How to complete this task.
What lines below contain the word "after"? Please pull each one out.

────────────────────

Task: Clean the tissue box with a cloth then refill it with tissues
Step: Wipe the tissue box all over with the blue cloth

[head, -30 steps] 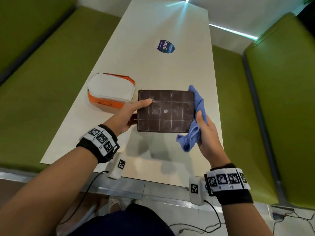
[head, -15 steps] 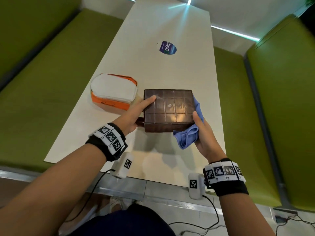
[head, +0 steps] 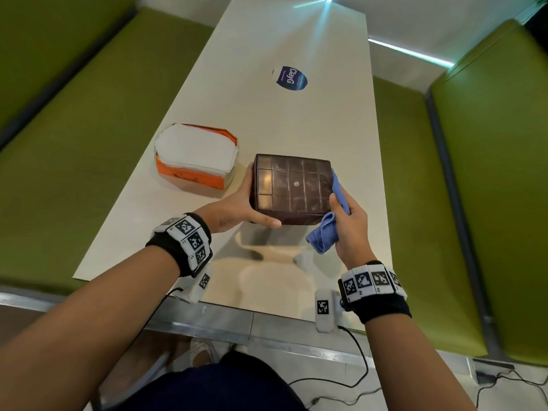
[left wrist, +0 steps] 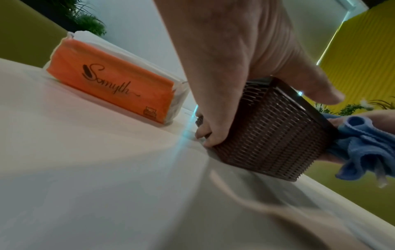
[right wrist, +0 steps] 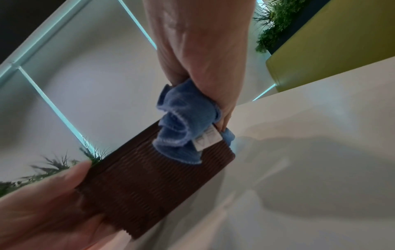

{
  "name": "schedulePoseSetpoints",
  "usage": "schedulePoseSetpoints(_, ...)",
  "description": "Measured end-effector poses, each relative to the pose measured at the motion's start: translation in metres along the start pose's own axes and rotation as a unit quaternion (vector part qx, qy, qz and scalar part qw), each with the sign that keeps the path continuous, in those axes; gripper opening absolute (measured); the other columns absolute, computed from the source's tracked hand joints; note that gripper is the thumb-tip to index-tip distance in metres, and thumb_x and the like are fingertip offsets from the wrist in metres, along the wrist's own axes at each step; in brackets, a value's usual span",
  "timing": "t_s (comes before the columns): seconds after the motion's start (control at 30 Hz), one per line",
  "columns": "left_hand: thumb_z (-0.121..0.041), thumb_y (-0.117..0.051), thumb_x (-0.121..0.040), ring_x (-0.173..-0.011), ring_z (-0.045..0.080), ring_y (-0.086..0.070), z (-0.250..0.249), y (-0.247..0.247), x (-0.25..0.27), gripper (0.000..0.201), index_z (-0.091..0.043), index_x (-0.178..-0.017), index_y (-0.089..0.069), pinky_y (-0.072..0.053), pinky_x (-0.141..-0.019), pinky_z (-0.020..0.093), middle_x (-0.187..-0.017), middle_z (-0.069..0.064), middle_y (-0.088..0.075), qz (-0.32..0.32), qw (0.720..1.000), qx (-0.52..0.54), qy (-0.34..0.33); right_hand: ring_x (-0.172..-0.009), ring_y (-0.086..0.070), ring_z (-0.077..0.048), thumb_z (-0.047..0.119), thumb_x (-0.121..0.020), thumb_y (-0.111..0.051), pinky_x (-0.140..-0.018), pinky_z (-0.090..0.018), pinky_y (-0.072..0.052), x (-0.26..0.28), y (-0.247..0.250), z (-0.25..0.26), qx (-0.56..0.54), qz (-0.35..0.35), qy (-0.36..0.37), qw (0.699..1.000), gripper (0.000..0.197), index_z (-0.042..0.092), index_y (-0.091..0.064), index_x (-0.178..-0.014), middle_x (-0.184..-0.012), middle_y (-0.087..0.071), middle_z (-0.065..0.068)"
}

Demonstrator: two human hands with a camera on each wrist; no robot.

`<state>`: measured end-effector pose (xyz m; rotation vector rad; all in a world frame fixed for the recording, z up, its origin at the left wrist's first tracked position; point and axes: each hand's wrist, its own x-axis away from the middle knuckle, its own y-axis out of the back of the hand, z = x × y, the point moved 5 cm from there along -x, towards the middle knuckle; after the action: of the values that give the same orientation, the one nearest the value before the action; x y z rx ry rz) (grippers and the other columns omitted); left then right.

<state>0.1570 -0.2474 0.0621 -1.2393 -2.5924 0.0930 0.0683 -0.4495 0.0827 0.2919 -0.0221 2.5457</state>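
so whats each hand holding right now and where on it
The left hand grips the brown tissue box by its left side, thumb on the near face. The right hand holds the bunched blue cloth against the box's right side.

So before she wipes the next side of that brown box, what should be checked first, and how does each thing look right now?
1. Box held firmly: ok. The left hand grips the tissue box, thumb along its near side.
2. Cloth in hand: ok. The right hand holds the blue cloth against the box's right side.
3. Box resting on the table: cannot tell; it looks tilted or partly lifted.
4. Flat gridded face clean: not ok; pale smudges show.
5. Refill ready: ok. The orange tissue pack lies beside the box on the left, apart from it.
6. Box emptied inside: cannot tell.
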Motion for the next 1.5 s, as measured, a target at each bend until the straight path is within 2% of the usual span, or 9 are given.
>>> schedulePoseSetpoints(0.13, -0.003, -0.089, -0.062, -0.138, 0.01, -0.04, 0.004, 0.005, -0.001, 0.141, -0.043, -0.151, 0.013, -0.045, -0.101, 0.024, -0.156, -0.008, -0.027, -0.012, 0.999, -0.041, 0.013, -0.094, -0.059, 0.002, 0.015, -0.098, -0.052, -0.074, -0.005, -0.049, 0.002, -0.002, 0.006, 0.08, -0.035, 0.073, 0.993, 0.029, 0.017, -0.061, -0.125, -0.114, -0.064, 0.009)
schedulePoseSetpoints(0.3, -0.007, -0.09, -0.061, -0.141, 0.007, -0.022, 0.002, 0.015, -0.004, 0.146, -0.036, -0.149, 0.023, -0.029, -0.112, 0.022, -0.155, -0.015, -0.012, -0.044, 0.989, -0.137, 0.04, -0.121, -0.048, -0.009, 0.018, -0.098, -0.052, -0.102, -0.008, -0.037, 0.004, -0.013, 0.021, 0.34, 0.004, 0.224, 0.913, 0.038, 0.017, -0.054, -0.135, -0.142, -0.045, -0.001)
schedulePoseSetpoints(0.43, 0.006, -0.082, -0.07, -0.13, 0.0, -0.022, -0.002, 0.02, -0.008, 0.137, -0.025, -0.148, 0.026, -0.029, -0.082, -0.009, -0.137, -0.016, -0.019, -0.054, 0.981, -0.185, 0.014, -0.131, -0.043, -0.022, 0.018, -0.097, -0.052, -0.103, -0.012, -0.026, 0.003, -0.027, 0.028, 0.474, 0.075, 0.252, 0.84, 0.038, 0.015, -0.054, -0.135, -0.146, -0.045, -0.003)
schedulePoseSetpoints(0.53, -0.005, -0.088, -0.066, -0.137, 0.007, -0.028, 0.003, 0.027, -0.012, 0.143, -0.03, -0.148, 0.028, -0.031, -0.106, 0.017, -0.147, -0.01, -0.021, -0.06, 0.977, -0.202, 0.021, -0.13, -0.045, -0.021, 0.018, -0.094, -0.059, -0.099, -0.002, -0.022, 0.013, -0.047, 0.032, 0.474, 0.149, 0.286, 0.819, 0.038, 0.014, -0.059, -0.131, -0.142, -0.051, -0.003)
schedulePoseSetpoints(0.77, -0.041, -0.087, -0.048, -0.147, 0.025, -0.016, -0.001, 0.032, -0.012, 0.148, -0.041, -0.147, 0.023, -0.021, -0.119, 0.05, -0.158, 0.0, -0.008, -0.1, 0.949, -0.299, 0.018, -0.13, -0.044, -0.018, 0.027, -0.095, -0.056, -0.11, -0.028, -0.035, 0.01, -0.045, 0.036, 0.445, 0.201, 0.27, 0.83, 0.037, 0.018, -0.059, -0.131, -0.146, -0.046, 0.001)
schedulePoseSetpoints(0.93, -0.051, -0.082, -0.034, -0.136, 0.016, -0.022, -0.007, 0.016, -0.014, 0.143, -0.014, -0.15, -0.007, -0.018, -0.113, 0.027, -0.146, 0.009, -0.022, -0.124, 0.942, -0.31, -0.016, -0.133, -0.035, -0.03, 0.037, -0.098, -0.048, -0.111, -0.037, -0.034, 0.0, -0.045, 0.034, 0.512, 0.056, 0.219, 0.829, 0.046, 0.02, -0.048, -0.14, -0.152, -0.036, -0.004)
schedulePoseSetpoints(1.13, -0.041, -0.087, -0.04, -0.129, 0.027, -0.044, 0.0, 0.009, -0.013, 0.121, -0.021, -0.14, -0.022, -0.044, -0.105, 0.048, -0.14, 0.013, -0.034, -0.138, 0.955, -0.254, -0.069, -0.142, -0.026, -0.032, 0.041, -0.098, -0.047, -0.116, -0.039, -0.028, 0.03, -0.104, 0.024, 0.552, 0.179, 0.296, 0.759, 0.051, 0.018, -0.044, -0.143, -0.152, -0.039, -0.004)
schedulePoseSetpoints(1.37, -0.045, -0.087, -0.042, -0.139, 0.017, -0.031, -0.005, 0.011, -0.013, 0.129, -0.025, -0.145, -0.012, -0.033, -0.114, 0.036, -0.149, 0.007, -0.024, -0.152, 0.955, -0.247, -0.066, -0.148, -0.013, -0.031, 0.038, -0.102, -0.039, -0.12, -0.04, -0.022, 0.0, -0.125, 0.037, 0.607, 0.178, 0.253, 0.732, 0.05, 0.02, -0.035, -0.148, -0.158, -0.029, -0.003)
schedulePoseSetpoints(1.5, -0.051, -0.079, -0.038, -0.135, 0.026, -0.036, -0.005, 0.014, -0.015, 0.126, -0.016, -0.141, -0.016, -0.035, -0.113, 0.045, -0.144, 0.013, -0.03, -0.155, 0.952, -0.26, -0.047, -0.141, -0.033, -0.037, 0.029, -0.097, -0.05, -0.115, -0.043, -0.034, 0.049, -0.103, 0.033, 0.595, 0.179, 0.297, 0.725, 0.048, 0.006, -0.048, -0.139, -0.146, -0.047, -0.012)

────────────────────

Output for this exercise.
  "timing": "t_s (comes before the columns): seconds after the motion's start (control at 30 Hz), one per line",
`<state>`: measured end-effector pose (xyz m; rotation vector rad; all in a world frame fixed for the recording, z up, its origin at the left wrist's first tracked position; point and axes: each hand's wrist, its own x-axis away from the middle knuckle, its own y-axis out of the back of the hand, z = x × y, the point moved 5 cm from there along -x, towards the middle knuckle; after the action: of the values that give the same orientation, the one nearest the value before the action; x y z rx ry rz) (grippers and the other columns omitted); left then right.

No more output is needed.